Sunday, August 12, 2007

more about casablanca














My room perplexed me: above the twin beds with yellow covers was an upside-down sunset. It intrigued me for days. What did it mean? On the last day, after we had been to the hammam together for a heaven on earth total treatment experience of steam, scrub, clay, wrap, bubble bath, full body massage, followed by a cool down with freshly squeezed orange juice at the Ziani baths, I saw Bérenice’s room when I went to borrow her nail clippers: she had a blue and pink sunset, horizontal. Hers was the right way up.

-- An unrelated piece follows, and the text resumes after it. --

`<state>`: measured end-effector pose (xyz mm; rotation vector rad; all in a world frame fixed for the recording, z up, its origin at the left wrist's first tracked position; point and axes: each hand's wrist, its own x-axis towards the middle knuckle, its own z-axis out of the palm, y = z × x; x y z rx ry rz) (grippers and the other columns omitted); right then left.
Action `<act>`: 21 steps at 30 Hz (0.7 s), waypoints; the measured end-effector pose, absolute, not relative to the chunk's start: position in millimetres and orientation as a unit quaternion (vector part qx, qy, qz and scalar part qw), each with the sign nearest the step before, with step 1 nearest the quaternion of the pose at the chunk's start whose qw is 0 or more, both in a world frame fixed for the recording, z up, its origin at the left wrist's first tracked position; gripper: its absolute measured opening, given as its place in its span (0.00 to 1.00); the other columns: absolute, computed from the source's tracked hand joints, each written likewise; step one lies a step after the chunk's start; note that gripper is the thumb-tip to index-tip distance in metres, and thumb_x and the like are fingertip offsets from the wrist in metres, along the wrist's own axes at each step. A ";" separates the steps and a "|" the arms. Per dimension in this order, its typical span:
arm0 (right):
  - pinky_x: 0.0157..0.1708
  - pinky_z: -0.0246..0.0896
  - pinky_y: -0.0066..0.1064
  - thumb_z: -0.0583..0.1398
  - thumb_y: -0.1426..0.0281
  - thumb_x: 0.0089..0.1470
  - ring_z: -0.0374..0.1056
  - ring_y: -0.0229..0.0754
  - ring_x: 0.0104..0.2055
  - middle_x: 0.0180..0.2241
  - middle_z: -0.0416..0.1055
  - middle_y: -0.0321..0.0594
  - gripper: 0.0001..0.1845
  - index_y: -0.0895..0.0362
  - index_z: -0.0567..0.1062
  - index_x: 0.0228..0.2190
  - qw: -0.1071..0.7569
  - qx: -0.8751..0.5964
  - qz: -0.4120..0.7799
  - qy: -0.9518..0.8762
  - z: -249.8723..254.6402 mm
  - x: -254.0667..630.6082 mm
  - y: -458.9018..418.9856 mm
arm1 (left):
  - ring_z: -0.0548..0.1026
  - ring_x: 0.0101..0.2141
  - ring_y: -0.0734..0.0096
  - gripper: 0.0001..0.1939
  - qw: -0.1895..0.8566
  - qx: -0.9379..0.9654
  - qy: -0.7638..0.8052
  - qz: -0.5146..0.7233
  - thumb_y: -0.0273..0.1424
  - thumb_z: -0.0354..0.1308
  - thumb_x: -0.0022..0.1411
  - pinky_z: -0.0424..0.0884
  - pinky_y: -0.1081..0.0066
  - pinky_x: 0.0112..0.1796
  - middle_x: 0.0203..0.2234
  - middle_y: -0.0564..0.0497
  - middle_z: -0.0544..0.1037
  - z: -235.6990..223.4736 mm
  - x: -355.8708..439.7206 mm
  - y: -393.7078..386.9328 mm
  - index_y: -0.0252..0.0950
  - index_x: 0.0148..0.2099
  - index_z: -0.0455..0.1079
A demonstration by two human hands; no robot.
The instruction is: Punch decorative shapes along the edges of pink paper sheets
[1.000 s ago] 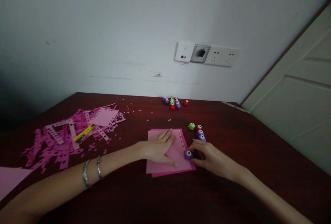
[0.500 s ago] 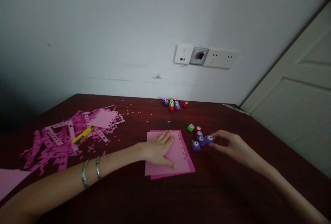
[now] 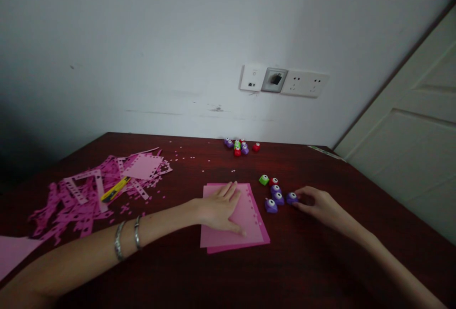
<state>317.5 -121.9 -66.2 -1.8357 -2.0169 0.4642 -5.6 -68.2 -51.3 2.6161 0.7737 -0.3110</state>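
Observation:
My left hand (image 3: 221,209) lies flat with fingers spread on a light pink sheet (image 3: 245,226), which rests over a darker pink sheet (image 3: 264,233). Small punched shapes run down the light sheet's right edge. To the right, my right hand (image 3: 315,202) pinches a purple craft punch (image 3: 292,198) between thumb and fingers, low at the tabletop. Left of it stand another purple punch (image 3: 270,205), two more purple punches (image 3: 278,198), a red punch (image 3: 273,182) and a green punch (image 3: 264,179).
Several punches (image 3: 237,147) cluster near the wall. On the left, a pile of pink paper scraps (image 3: 81,190) holds a yellow cutter knife (image 3: 116,189) and a punched pink card (image 3: 144,166). A pink sheet (image 3: 14,254) lies at the left edge. Wall sockets (image 3: 304,83) sit above the table.
My right hand has moved right, off the paper's edge. The purple punch from there now stands beside the sheets, and the hand grips another purple punch. My left hand stays put.

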 end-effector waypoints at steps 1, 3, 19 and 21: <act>0.36 0.65 0.35 0.58 0.61 0.49 0.70 0.47 0.35 0.34 0.74 0.44 0.15 0.58 0.74 0.35 0.187 -0.652 0.162 -0.716 -65.3 317.0 -122.4 | 0.30 0.61 0.46 0.55 0.190 0.936 0.278 -0.102 0.59 0.44 0.53 0.43 0.54 0.58 0.62 0.34 0.28 -50.9 -4.0 -65.7 0.21 0.65 0.32; 0.36 0.65 0.36 0.59 0.61 0.48 0.70 0.47 0.35 0.35 0.74 0.45 0.17 0.58 0.74 0.37 0.194 -0.652 0.153 -0.716 -61.9 315.8 -123.9 | 0.31 0.61 0.47 0.52 0.160 0.942 0.287 -0.068 0.58 0.43 0.54 0.44 0.54 0.58 0.63 0.34 0.31 -50.9 -0.3 -54.9 0.22 0.65 0.33; 0.37 0.67 0.34 0.54 0.59 0.53 0.71 0.46 0.36 0.35 0.75 0.43 0.15 0.54 0.76 0.33 0.240 -0.617 0.139 -0.736 -36.1 298.1 -132.5 | 0.72 0.31 0.68 0.12 0.141 0.827 0.494 0.229 0.34 0.58 0.54 0.65 0.74 0.32 0.29 0.48 0.77 -65.7 18.3 162.3 0.31 0.37 0.74; 0.37 0.67 0.34 0.54 0.59 0.54 0.71 0.45 0.36 0.35 0.75 0.42 0.15 0.54 0.76 0.34 0.232 -0.613 0.154 -0.740 -37.0 294.9 -132.6 | 0.72 0.29 0.70 0.13 0.155 0.825 0.489 0.238 0.37 0.60 0.51 0.64 0.75 0.30 0.28 0.50 0.77 -73.6 23.9 169.9 0.32 0.36 0.75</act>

The curious dinner I had one night also perplexed me: at La Presse I received a Merlan Doré, which infinitessimally had its tail in its mouth. Its white eyes stared at me and it filled me with trepidation, was it horror, or fascination? But the taste of that fish was so rare and delicate that the memory will stay with me for a long time to come. A gold porcelain object broke.

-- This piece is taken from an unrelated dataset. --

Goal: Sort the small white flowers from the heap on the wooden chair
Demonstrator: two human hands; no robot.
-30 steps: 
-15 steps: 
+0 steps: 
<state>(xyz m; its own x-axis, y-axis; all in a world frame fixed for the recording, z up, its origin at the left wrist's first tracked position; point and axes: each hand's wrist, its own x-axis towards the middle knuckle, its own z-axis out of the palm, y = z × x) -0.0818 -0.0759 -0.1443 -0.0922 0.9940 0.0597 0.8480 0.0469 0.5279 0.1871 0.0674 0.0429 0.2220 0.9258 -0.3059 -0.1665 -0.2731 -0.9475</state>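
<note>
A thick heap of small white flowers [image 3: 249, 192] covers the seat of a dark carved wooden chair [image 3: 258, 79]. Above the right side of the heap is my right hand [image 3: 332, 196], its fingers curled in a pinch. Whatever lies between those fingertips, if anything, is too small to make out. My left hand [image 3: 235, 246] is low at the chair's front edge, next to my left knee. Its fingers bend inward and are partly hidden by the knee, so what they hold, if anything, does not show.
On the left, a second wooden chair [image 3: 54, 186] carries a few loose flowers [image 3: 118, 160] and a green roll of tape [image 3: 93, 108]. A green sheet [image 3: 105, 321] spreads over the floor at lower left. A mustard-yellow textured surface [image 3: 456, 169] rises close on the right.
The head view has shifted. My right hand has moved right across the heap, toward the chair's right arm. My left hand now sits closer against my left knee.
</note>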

The man at the olive stall with the tasteful mintgreen bobbly walls had laughed when I asked whether he was selling olives with mint. “we’ll have to try that combination sometime” he laughed. I believe it was olives with parsley or coriander he was selling. And his was the most tastefully arranged booth on the block, so simple, just an olive stall, but such style he had. The others were raucous, commercial, his was arranged with care, and it smelt nice.

There was the contagious laughter of my little friend Y. who continued laughing in my head as I tried to get to sleep, which only had me laughing again. A beautiful, intelligent child, the daughter of one of the artists in our group. They had travelled from Tétouan, it had been eight hours on the train, and poor Y. only had one book with her, about the story of Karim, which she had read again and again. I asked her to tell me what it was about and she proceeded to relate the story of the baby boy and his many brothers and the old man in the forest and the sharing of the bread, in great detail, as we both ate our delicious tagine. She had this magic laughing trick. We met up several times during the eight days, she is so on the ball, I love it when people are so much in the present. There were times when she was tired and turned inwards like a flower in the evening, and others when her energy was hard to keep up with and her laughter had me reeling. On the evening before last she translated some words for me from Arabic into French, as her mother looked on in disbelief...

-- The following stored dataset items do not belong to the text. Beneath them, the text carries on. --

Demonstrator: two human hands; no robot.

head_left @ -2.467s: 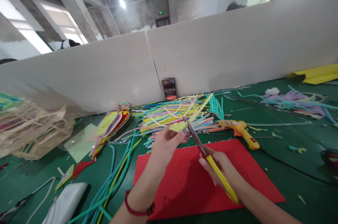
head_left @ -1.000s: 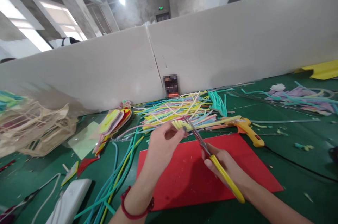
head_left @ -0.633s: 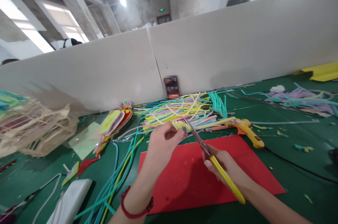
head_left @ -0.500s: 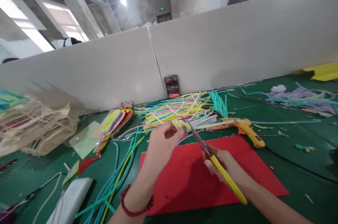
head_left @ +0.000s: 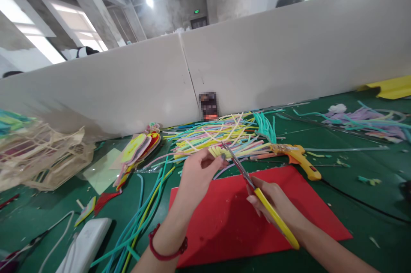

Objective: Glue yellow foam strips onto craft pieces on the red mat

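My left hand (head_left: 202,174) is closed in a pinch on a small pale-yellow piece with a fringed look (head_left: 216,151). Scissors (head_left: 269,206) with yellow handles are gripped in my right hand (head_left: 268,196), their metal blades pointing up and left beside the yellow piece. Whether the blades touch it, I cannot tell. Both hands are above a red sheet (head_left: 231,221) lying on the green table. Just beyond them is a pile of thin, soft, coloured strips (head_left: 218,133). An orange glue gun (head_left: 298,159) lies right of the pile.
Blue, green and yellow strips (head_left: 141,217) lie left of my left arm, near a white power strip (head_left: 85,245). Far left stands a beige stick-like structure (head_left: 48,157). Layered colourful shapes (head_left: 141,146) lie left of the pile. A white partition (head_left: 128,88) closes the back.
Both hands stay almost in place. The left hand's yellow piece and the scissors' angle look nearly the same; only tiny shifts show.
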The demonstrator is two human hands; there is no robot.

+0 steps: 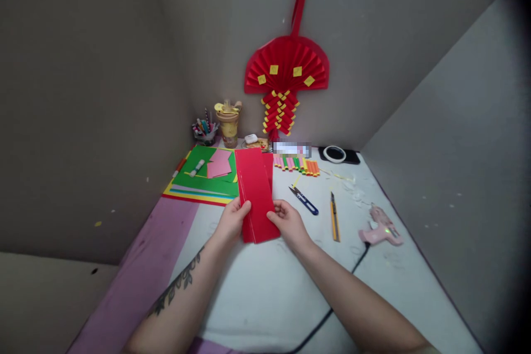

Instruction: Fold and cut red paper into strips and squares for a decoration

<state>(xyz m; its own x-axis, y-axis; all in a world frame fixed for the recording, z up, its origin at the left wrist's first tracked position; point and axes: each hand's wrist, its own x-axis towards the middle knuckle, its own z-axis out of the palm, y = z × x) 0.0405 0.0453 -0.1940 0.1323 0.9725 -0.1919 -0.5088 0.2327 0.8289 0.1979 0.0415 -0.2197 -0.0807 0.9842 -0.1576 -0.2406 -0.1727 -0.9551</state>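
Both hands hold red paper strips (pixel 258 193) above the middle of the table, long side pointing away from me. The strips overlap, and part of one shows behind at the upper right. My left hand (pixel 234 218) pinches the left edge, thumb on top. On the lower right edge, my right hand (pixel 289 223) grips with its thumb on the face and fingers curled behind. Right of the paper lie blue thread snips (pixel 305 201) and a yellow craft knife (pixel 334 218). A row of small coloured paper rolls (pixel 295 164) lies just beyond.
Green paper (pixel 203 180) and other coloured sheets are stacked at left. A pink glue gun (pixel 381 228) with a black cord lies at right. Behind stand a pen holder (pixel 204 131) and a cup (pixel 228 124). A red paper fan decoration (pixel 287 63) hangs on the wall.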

greetings, next installment soon, thank you sister three for reconnecting me with those fine people you met in ghent, it was a warm reunion in a circle of trees which today was my livingroom. Tiny spiders fell on us from above and the sun only graced us with a few splatters of light, for the rest it was muggy grey and portions of free-jazz and fizz (that's a gin fizz without the gin - excess inclines one to moderation).